14.12.2019 || Startseite -> Nachrichten aus duesseldorf -> lokales -> Bundesweites Wertstoffgesetz offenbar in weiter Ferne

Bundesweites Wertstoffgesetz offenbar in weiter Ferne

Ministerium: "Intensive Abstimmungsgespräche"

Dem "Spiegel" zufolge ist ein bundesweites Wertstoffgesetz in weite Ferne gerückt.

Berlin - Obwohl Bundesumweltministerin Barbara Hendricks (SPD) für Ende 2014 einen Referentenentwurf für ein Wertstoffgesetz angekündigt habe, liege dieser immer noch nicht vor, berichtet das Magazin.
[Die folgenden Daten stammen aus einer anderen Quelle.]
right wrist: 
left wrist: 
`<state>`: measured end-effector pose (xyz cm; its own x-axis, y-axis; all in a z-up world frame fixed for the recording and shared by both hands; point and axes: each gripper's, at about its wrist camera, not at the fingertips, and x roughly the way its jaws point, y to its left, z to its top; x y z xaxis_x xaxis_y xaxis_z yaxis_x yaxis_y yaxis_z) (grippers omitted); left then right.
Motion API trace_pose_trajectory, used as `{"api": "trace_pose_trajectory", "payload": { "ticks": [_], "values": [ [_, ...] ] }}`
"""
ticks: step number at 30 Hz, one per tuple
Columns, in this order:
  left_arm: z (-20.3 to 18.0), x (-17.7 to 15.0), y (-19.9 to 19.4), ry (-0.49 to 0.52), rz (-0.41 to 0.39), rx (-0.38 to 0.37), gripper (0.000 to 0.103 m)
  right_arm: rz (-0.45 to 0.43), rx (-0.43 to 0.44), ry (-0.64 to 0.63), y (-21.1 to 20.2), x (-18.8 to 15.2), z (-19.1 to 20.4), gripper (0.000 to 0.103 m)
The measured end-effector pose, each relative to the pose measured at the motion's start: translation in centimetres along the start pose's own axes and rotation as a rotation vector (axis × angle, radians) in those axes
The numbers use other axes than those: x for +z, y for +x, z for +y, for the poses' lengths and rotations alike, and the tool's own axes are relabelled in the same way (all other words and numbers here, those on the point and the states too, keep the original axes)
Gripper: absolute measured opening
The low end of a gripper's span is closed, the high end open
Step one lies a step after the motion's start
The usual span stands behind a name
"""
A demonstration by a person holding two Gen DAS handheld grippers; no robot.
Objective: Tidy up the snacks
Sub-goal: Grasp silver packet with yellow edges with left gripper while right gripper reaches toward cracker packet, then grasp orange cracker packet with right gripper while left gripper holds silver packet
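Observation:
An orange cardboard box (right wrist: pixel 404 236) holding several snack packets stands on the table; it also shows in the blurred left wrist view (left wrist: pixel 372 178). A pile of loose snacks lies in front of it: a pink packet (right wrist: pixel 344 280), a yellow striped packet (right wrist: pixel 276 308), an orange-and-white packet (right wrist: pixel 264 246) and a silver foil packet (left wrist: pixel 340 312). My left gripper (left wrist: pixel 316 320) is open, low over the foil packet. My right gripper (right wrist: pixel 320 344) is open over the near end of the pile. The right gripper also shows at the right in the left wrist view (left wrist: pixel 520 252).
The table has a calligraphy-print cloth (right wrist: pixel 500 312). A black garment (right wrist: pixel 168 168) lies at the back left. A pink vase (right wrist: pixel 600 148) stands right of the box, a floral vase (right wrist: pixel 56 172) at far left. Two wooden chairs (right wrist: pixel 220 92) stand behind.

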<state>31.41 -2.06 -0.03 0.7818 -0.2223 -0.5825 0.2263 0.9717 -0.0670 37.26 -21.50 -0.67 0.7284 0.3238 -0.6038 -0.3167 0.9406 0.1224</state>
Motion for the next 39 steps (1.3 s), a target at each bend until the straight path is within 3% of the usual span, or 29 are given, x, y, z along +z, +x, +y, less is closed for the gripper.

Auch innerhalb der SPD sei umstritten, wer in Zukunft für die Sammlung von Wertstoffmüll zuständig sein solle: die Kommunen, die bisher nur den Restmüll einsammeln, oder private Entsorgungsunternehmen.

Ein Sprecher des Bundesumweltministeriums wollte dies in dieser Form allerdings nicht bestätigen. Das Ministerium sei derzeit "in intensiven Abstimmungsgesprächen mit den Koalitionsfraktionen aus Union und SPD und anderen Beteiligten", erklärte er in Berlin. Dabei gehe allerdings "Sorgfalt vor Schnelligkeit". Ziel sei eine deutliche Erhöhung der Recyclingquoten. Die Gespräche zwischen stünden kurz vor dem Abschluss, einen Referentenentwurf werde es nach der Sommerpause geben, sagte der Sprecher AFP.

Bereits heute gehört Deutschland nach Angaben des Umweltministeriums neben Belgien und Irland zu den EU-Ländern mit der größten Menge an recyceltem Kunststoff. Derzeit würden jährlich zwischen 44 und 50 Prozent der eingesammelten Kunststoffverpackungen zu neuem Kunststoff recycelt. Die gesetzliche Quote werde damit bereits jetzt überschritten. Für eine weitere Steigerung solle das neue Wertstoffgesetz sorgen." Einheitliche Wertstofftonnen gibt es bereits als Pilotprojekt in vielen Kommunen.